## TASK BRIEF
Output all the records below, word for word.
- - -
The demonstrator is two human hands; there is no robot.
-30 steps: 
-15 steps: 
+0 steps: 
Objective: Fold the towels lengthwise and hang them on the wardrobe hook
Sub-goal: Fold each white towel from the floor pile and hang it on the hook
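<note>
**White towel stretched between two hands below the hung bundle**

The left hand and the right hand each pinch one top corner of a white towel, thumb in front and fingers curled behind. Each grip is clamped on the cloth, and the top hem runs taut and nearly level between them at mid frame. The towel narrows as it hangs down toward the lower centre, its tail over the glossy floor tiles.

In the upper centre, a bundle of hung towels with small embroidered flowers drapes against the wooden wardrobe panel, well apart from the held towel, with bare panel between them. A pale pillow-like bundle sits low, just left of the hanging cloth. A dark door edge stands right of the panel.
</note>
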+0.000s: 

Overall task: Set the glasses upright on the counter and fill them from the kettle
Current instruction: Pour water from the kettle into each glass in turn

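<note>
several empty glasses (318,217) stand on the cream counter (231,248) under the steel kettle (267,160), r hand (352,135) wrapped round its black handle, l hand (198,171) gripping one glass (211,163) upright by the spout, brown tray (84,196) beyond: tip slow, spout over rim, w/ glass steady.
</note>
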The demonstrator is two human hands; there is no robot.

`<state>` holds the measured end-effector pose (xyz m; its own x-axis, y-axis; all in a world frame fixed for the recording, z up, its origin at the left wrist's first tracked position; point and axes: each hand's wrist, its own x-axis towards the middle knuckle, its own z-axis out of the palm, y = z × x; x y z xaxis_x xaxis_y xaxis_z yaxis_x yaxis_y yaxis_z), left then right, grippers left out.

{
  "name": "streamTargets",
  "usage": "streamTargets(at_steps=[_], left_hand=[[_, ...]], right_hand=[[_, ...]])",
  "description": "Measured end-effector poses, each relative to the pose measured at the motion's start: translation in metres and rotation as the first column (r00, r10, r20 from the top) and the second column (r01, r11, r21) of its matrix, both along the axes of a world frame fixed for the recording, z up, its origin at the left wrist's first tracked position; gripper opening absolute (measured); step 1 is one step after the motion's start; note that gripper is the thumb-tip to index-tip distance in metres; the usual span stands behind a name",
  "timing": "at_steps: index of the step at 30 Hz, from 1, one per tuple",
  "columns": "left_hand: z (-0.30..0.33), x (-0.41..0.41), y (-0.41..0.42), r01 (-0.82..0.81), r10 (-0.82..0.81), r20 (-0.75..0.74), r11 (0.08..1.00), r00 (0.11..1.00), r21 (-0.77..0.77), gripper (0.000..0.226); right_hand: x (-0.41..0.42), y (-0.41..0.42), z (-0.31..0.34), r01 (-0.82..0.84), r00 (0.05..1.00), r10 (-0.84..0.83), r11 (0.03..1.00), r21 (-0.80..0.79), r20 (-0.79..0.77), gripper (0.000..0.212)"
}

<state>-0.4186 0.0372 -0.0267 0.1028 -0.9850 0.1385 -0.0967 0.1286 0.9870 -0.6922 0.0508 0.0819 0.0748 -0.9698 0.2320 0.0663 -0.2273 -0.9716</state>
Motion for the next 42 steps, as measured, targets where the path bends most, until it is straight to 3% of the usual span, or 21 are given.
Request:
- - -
## RESULT OF THE EXERCISE
The demonstrator is two human hands; there is no robot.
-30 steps: 
-15 steps: 
+0 steps: 
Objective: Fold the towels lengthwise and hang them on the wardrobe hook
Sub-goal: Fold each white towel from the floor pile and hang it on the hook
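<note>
**White towel stretched between two hands below the hung bundle**

The left hand and the right hand each pinch one top corner of a white towel, thumb in front and fingers curled behind. Each grip is clamped on the cloth, and the top hem runs taut and nearly level between them at mid frame. The towel narrows as it hangs down toward the lower centre, its tail over the glossy floor tiles.

In the upper centre, a bundle of hung towels with small embroidered flowers drapes against the wooden wardrobe panel, well apart from the held towel, with bare panel between them. A pale pillow-like bundle sits low, just left of the hanging cloth. A dark door edge stands right of the panel.
</note>
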+0.000s: 

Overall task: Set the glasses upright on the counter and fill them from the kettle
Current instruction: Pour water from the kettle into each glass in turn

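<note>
several empty glasses (318,217) stand on the cream counter (231,248) under the steel kettle (267,160), r hand (352,135) wrapped round its black handle, l hand (198,171) gripping one glass (211,163) upright by the spout, brown tray (84,196) beyond: tip slow, spout over rim, w/ glass steady.
</note>
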The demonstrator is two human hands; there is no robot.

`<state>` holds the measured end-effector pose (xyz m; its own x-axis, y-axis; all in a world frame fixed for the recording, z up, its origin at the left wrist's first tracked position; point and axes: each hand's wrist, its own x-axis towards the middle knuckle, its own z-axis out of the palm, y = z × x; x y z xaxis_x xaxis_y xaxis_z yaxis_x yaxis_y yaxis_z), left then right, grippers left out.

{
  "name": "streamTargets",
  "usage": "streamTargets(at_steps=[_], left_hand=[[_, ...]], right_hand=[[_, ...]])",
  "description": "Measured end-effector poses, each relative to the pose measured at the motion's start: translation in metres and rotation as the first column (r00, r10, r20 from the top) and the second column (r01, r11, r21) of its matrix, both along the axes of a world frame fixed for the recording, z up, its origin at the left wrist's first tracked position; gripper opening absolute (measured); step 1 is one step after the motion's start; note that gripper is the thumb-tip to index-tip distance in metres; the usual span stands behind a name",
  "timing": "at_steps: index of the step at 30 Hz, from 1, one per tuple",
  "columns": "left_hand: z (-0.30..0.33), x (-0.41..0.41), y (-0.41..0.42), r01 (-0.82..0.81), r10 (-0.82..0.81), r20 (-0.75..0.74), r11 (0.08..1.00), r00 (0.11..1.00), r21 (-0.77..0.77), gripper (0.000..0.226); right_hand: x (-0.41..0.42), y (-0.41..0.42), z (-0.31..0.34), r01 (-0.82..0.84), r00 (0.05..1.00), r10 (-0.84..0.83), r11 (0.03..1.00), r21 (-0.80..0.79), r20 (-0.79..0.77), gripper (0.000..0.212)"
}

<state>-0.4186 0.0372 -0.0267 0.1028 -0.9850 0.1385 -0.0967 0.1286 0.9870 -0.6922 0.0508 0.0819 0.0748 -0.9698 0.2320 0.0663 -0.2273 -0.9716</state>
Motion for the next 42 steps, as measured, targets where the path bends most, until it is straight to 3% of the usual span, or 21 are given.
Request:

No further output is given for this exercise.